Federated Mental Wellbeing Assessment using Smartphone Sensors under Unreliable Participation

Today’s smartphones are equipped with sensors that can track and collect data about users’ everyday activities, which can then be transformed into behavioural indicators of users’ health and wellbeing. Prior studies were focused on centralised machine learning techniques, which transfers all the data to a central server. With modern smartphones being powerful enough to process data locally on a user’s device, federated learning (FL) has emerged as a promising alternative that addresses privacy concerns inherent in centralised setups. This study explores the feasibility of FL models to predict mental wellbeing in a decentralised setting. We also closely evaluate how FL can be applied in such applications in the wild, i.e., where user participation may be inconsistent due to device limitations or privacy concerns inherent in mental health monitoring. To further alleviate demands on edge clients, we incorporate federated continual learning, allowing for adaptive, timely model updates that enhance robustness in real-world mental health applications.
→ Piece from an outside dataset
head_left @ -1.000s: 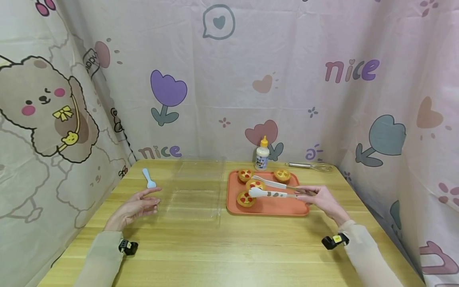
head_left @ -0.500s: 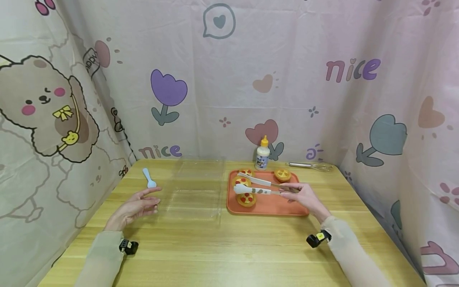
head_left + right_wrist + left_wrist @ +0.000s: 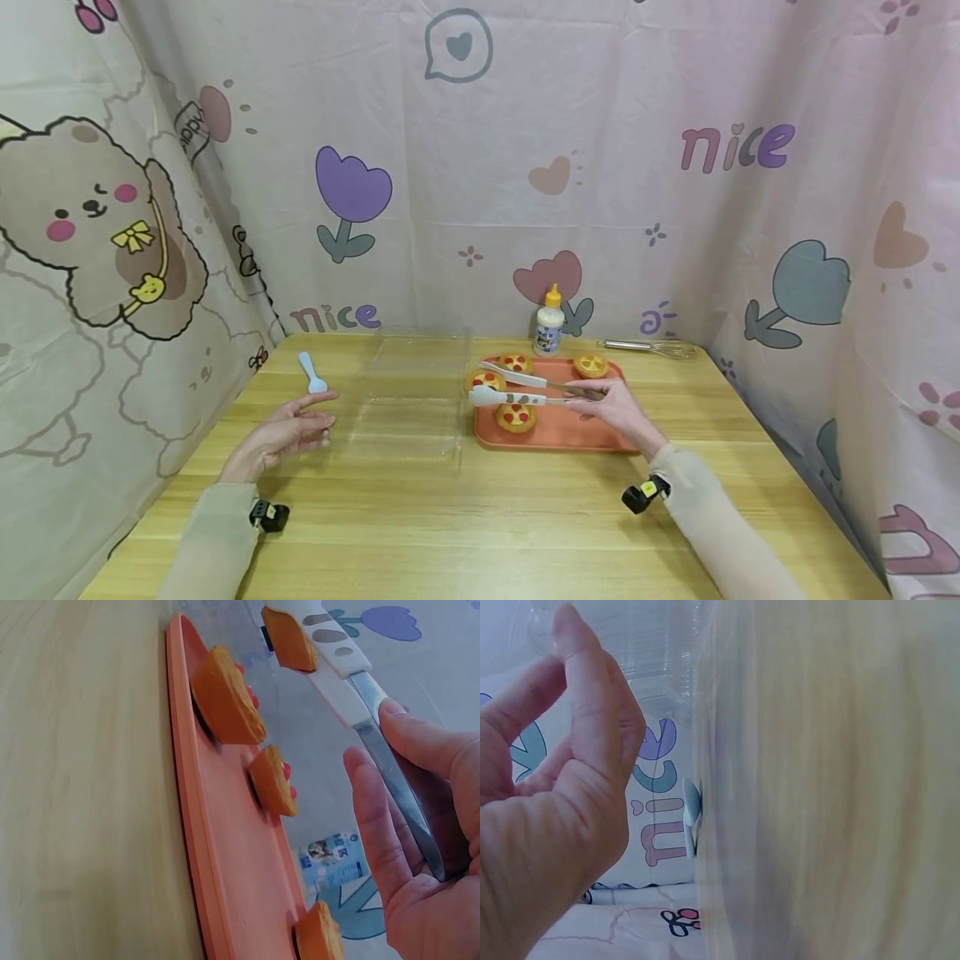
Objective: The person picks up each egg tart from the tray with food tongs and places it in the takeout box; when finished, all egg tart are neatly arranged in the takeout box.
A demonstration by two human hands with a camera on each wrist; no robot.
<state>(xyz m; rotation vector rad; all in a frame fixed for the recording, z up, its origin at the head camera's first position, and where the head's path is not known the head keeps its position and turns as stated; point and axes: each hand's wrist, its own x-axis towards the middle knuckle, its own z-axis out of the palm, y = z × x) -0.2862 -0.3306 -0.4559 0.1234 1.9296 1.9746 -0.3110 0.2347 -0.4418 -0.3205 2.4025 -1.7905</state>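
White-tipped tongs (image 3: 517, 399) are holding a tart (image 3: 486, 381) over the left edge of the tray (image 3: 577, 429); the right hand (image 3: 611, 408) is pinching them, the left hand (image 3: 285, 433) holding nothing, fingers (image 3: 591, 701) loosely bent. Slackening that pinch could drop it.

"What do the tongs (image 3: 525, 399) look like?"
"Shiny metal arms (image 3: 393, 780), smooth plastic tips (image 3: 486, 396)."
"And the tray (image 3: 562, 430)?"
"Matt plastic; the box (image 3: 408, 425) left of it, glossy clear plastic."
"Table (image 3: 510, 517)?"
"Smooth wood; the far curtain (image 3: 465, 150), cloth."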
In our experiments, we trained tree-based, fully-connected and recurrent neural networks, comparing each time with the centralised approach and random baselines. We also assess the model’s ability to generalise across different users and adapt to temporal changes, ensuring reliability across diverse real-world contexts. The findings suggested that given the widespread use of such devices, FL holds great potential in mood and depression detection while protecting data privacy. Our continual FL achieves similar performance to standard FL, but with added benefit of faster model updates.